Время на принятие решений иссякало. Если еще один день ничего не делать, а лишь отсиживаться, даже сильные воины Армита заболеют и могут умереть не в бою, а в неуютном сыром лесу.
— Глава, ты не спишь? — спросил старший воин звезды, которая этой ночью должна была наблюдать с опушки леса за происходящим в селении.
Армит все еще надеялся на то, что случится нечто, что именно он не знал, и это даст намек на принятие правильного решения. А еще лучше подкараулить и убить Морвага, хотя подобное далеко не обязательно исключит дальнейшие проблемы для рода.
— Говори же! — потребовал Армит.
— Глава, я… Трудно понять, что происходит. Много цветных звезд или маленьких солнц появились и быстро исчезают в селении. Горит одна хижина. Там паника, и воины собираются у обрыва у реки, — растерянно докладывал старший воин.
— Буди всех! Будьте готовы к бою! — почти не размышляя, Армит быстро принял решение.
Глава рода посчитал, что, кто бы ни был тем, кто напал на селение, Армит поддержит и ударит со спины по воинам Морвага. Так он не только отомстит ненавистному предателю и убийце, но и ослабит правящие роды Рысей настолько, что дальнее селение станет вполне способным жить самостоятельно и не платить больше никому.

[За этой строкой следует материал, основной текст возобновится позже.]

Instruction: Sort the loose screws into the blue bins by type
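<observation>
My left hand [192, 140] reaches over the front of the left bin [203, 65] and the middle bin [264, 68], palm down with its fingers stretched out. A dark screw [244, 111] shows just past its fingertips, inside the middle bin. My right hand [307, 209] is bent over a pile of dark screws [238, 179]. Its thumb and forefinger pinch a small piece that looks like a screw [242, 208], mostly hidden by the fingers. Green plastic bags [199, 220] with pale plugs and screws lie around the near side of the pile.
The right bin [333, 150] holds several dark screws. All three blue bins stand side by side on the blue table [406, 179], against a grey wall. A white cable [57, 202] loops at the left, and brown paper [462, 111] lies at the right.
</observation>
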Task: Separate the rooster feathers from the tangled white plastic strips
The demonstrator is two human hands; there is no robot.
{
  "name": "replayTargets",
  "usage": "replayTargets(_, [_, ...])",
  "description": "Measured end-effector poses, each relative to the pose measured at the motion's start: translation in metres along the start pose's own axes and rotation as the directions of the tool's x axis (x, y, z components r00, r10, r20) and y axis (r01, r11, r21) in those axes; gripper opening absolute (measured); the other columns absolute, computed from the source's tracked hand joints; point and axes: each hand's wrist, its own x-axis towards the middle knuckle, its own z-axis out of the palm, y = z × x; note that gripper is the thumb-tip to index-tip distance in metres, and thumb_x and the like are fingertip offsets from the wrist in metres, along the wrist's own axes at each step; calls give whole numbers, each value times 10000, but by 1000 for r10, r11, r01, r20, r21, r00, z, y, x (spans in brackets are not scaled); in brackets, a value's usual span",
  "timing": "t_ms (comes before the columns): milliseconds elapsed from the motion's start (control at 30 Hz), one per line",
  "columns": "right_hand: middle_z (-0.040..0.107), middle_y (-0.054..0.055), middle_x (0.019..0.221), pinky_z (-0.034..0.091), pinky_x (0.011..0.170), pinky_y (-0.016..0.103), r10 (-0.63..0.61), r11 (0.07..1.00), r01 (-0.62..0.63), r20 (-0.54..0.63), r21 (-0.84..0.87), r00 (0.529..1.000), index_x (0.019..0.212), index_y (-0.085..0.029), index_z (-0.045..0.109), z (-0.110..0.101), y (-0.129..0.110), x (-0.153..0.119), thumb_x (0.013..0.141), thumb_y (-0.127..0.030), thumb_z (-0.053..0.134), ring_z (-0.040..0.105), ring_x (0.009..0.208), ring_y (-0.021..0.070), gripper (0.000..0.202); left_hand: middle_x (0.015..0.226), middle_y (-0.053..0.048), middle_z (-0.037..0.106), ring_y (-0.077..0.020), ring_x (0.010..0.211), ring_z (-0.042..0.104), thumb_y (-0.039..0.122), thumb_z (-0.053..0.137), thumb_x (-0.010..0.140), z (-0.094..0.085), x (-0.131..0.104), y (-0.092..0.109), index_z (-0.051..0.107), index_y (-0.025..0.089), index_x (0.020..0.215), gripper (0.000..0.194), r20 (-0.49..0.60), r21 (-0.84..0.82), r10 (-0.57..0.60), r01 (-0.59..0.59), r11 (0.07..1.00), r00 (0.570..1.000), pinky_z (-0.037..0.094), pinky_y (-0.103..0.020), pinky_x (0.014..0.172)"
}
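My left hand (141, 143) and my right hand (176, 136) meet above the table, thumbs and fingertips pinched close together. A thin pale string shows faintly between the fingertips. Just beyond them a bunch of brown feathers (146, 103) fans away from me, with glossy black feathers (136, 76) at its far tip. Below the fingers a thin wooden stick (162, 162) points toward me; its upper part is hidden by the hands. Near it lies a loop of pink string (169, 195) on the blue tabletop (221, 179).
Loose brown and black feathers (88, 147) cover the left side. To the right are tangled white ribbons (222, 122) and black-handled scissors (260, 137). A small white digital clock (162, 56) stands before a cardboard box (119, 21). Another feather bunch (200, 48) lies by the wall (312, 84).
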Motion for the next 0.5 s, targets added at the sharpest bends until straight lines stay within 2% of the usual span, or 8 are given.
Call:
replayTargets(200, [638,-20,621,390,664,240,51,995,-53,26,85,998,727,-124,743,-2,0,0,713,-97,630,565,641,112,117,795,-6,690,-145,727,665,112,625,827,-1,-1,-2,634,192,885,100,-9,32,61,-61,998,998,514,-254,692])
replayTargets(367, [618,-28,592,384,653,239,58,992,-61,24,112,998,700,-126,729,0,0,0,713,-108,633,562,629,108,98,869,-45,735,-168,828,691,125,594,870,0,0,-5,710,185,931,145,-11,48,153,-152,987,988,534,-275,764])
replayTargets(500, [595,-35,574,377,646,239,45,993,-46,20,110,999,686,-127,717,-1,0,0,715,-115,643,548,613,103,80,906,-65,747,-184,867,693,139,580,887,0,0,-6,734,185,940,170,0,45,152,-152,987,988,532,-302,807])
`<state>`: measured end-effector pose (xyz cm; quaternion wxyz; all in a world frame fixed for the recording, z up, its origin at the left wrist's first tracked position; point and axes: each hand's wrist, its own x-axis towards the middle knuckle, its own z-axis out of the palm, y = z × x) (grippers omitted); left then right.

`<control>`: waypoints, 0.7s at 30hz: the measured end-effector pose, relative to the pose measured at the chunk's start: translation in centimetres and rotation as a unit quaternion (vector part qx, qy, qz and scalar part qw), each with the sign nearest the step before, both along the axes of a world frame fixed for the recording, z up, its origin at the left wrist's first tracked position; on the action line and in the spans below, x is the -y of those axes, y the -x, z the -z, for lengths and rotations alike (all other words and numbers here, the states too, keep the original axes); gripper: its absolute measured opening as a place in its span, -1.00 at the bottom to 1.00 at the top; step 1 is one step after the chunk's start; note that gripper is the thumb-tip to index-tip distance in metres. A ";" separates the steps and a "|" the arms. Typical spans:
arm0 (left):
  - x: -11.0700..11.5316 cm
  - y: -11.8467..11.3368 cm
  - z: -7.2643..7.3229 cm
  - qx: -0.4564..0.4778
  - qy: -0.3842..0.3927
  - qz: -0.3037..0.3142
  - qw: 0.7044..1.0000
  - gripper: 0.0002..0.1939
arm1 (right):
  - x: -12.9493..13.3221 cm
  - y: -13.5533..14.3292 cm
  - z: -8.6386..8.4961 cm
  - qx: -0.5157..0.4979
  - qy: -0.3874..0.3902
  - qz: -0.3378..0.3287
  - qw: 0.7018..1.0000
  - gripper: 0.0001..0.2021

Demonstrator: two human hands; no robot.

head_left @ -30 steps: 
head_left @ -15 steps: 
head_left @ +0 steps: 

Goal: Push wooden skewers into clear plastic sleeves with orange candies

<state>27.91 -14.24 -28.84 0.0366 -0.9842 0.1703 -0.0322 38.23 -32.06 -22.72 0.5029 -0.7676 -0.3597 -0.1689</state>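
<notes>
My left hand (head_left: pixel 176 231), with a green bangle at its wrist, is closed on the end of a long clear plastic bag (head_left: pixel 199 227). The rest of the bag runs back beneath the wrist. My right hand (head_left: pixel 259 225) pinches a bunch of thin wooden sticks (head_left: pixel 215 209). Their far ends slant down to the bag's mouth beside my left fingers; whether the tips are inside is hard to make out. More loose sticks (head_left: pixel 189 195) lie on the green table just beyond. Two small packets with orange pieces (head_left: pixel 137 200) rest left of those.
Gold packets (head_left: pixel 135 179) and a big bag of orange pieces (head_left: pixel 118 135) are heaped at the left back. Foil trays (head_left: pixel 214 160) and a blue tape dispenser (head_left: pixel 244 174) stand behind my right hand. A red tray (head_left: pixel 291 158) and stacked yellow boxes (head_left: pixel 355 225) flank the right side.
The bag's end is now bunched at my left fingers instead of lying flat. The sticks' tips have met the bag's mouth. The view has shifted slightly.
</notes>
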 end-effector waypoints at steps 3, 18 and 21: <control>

Уже через двадцать минут быстрого бега лучший охотник рода, шедший впереди, поднял руку и резко остановился. Жест означал, что он увидел, или услышал опасность. Армит быстро распределил воинов, следуя знакам впереди идущего. Пять лучников залезли на деревья, занимая позиции для стрельбы. Все это происходило почти безмолвно.

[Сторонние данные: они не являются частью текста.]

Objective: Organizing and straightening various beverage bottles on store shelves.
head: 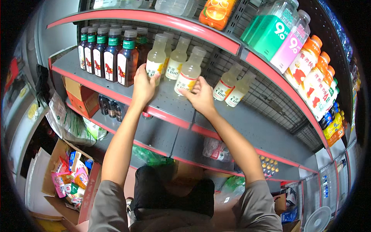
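My left hand (144, 87) grips a clear bottle of pale yellow drink (156, 61) low on its body, the thumb across its label. A second bottle of the same drink (189, 72) is in my right hand (203, 97), thumb in front and fingers behind. This one tilts slightly over the grey middle shelf (174, 107). Between and behind them stand further pale yellow bottles (176, 59). Two more of these bottles (229, 87) stand to the right of my right hand. Left of my left hand are rows of dark tea bottles (127, 58) with green neck bands.
Overhead, the upper shelf's red edge (150, 18) runs across, holding large green- and pink-labelled bottles (275, 34) and orange-capped bottles (311, 68). Wire mesh (278, 98) backs the shelves. An open carton of snack packets (72, 185) sits at lower left, a white fan (318, 219) at lower right.
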Tool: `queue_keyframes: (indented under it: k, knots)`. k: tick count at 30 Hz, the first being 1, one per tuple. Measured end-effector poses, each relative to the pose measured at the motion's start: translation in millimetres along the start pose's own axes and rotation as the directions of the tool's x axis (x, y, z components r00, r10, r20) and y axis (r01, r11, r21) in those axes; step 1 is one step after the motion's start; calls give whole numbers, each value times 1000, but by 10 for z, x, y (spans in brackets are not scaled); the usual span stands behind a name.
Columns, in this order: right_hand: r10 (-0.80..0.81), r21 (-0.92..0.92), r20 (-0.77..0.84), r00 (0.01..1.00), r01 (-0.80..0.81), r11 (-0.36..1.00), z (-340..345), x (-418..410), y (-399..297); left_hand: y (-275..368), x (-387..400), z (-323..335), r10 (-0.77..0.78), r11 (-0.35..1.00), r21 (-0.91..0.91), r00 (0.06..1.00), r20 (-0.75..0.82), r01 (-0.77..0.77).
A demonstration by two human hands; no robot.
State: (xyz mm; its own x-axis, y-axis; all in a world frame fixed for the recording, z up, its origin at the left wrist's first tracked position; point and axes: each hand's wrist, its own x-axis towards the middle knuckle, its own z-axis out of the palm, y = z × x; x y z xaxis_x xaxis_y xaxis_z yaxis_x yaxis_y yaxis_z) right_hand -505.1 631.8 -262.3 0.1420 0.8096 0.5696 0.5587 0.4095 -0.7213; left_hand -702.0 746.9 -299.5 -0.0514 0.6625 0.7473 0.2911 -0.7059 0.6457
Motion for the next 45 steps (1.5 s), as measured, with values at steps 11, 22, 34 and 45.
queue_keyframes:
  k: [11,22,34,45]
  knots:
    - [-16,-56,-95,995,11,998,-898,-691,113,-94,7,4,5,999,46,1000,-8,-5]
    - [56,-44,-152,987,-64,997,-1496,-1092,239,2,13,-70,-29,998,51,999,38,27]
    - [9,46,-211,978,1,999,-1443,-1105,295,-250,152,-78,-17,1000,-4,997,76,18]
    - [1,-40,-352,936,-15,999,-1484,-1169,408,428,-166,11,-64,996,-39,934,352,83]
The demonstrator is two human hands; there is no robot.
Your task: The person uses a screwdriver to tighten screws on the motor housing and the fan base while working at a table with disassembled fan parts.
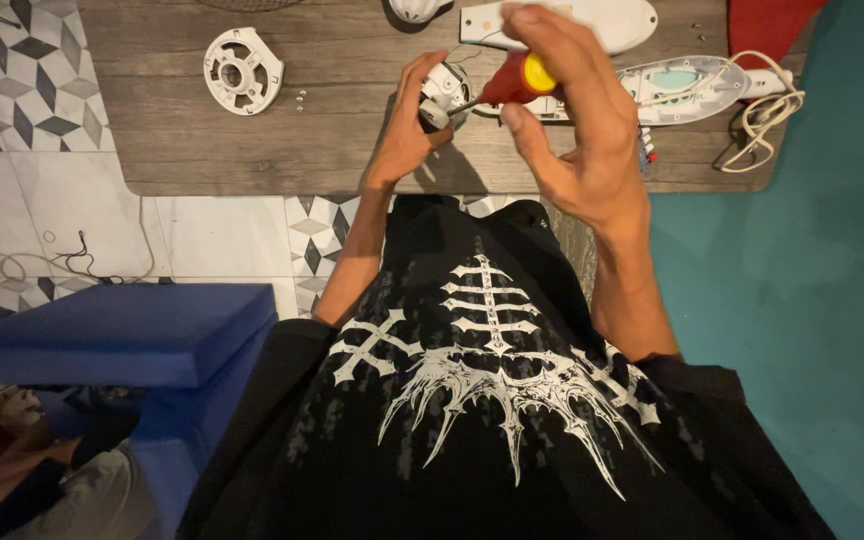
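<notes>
At the table's (252, 160) near edge, the left hand (407, 125) cups a small white motor part (444, 95); the right hand (577, 120) grips a red screwdriver (507, 82). The part looks light, rigid plastic, best held by its rim.

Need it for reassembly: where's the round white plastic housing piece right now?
In the head view, the round white housing piece lies on the wooden table, upper left, well left of the left hand, with small screws just to its right.

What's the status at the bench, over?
Left hand grips small white round part. Right hand holds red-handled screwdriver, tip on it. Nothing blocking.
</notes>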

А еще через пять минут, не спеша, с опаской, рядом с воинами Армита появились люди, в середине построения которых был человек. Его Армит жаждал увидеть более всего. Глава рода не мог приказать своим воинам не стрелять в Морвага, но надеялся на то, что опытные родичи оставят в живых этого убийцу и лжеца. В живых лишь для того, чтобы тот умер в муках и его сердце будет сожжено отдельно. И тогда он больше никогда не возродиться.